When I speak of his shoulder, which is slightly upright, I say 'good', because usually when it comes to jumpers a more upright shoulder is preferred. If you were looking for a dressage horse, he may (or may not) be the most ideal type.


----------



## tinyliny (Oct 31, 2009)

interesting. he looks like an "old school" thoroughbred. a lot more bone and more uphill than you'd see in a racing thoroughbred of typical build these days.

very nice horse. love his head.


----------



## LoveTheSaddlebreds (Jul 9, 2009)

Carrie94 said:


> He's a decent looking horse. Good shoulder, very typical TB withers, plenty of natural muscle, legs look straight. I don't really like how deep his back is and his head isn't very pretty, but I see no major flaws. Someone can correct me, of course!!


The second image is a more accurate picture of his back, if that helps. I actually am quite partial to his head xD Thank you for your critique!




tinyliny said:


> interesting. he looks like an "old school" thoroughbred. a lot more bone and more uphill than you'd see in a racing thoroughbred of typical build these days.
> 
> very nice horse. love his head.


Thank you! I like his head too xD But I grew up riding Saddlebreds who have very straight profiles, so maybe I'm biased.
Also he was bred for racing but never raced, though I'm not sure of his breeding (I'll look into it).


----------



## Dustbunny (Oct 22, 2012)

He's a handsome chap!


----------



## Elana (Jan 28, 2011)

Seems they should not have gelded this one!!! Looks like a field hunter!

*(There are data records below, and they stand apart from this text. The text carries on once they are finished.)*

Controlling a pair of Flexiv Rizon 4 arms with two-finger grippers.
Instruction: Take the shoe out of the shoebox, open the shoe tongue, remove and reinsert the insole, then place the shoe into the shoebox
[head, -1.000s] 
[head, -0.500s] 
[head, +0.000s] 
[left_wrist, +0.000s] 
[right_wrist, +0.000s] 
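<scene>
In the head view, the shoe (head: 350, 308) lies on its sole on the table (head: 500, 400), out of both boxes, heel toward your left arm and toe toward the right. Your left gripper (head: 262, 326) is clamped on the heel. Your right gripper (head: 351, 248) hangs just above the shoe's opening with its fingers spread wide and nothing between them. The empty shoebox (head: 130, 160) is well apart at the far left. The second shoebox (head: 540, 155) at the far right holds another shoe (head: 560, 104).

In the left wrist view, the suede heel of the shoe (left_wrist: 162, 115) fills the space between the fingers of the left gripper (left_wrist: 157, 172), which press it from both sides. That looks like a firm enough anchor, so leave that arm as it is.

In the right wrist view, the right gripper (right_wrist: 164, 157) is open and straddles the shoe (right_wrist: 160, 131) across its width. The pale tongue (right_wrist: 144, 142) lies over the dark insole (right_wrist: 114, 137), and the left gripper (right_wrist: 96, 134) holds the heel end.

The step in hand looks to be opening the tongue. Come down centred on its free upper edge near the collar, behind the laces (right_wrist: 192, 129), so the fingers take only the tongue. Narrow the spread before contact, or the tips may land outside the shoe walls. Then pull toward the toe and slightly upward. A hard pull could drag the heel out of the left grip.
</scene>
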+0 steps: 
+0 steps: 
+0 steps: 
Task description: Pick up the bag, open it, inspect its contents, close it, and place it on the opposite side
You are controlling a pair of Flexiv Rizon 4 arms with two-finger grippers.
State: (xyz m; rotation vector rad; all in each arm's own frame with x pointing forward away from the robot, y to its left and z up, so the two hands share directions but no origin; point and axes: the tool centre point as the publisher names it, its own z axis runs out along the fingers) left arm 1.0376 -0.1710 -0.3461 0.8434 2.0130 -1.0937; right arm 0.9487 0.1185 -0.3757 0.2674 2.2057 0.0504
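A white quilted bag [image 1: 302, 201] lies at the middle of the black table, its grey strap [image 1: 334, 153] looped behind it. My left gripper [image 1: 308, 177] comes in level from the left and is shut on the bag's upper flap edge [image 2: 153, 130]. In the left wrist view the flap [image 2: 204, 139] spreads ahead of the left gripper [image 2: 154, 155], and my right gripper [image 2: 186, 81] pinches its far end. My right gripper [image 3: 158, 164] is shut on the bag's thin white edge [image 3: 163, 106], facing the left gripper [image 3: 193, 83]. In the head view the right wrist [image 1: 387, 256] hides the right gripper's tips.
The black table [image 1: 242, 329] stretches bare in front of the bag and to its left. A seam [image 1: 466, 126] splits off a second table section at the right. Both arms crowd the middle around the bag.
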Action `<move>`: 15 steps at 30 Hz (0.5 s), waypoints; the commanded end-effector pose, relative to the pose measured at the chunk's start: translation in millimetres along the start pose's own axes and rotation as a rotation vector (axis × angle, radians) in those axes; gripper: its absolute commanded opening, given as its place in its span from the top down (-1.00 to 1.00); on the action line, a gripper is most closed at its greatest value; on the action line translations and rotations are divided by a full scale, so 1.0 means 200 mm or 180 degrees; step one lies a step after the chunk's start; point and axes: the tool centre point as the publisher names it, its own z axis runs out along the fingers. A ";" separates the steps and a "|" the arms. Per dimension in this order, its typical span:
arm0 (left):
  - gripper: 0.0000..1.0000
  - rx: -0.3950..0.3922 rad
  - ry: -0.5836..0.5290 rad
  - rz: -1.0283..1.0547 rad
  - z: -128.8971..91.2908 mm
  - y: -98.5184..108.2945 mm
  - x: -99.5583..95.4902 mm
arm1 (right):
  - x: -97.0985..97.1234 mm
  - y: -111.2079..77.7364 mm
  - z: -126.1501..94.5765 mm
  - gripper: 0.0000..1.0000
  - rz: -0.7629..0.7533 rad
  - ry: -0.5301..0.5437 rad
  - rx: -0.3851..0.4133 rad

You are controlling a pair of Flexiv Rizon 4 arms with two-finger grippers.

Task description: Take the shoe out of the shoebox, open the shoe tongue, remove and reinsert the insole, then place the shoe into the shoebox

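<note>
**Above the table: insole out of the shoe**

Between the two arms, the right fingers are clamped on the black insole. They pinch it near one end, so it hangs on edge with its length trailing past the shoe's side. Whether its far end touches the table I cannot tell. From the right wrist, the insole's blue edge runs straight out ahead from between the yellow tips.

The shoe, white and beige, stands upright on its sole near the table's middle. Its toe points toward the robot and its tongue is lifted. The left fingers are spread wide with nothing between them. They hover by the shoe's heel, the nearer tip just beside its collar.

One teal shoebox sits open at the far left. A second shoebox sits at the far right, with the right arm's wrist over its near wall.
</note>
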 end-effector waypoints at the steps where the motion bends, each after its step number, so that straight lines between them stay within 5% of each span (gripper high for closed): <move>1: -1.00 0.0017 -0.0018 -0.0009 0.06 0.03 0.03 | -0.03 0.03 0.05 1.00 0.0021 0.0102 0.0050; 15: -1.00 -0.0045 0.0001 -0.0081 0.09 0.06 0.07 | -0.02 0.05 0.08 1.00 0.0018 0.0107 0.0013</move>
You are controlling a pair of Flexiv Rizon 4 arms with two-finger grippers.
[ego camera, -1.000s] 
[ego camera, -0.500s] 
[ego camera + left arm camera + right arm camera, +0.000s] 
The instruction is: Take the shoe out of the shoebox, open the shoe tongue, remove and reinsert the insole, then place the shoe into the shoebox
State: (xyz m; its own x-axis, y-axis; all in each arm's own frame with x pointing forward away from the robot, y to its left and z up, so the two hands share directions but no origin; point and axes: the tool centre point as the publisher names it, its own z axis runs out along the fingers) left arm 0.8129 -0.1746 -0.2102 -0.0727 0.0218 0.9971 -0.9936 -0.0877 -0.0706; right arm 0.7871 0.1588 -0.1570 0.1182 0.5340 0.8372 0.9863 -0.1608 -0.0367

Agree with what TinyLiny said.


----------



## maisie (Oct 23, 2011)

Love this thoroughbred. At first glance I was thinking TB/draft which is a compliment from me! He must be a throw-back to before they made thoroughbreds into greyhounds! :?


----------



## LTG (Aug 24, 2013)

Fine strong horse, should do you well. Best of Luck,

Liam.


----------



## stevenson (Sep 12, 2011)

I Like him. He reminds me of my 34 old TB , well, when he was younger.


----------



## LoveTheSaddlebreds (Jul 9, 2009)

Anyone else?


----------



## Iseul (Mar 8, 2010)

I absolutely love him! I'm jealous neither of my OTTBs are built like that, haha. Did you get a chance to look into his breeding? I definitely want my next project to be one built like this (albeit shorter, I'm short and not a fan of getting on/off tall horses LOL).

I'm also liking his head..I'm one who prefers the more coarse/"ugly" heads that aren't quite so petite and defined, haha.
_Posted via Mobile Device_


----------



## Nikkibella (Mar 10, 2012)

No critique from me. I'm just drooling with everyone else. Wishing my boy had this much nice bone to support his fat rump! Hate the way they're building these darn TB's now.


----------



## csimkunas6 (Apr 18, 2010)

Love, love, love the look of this guy!!! This is the type of TB's I really love to see! Sturdy, and not on toothpick legs that cant hold up to their own weight and strength!!


----------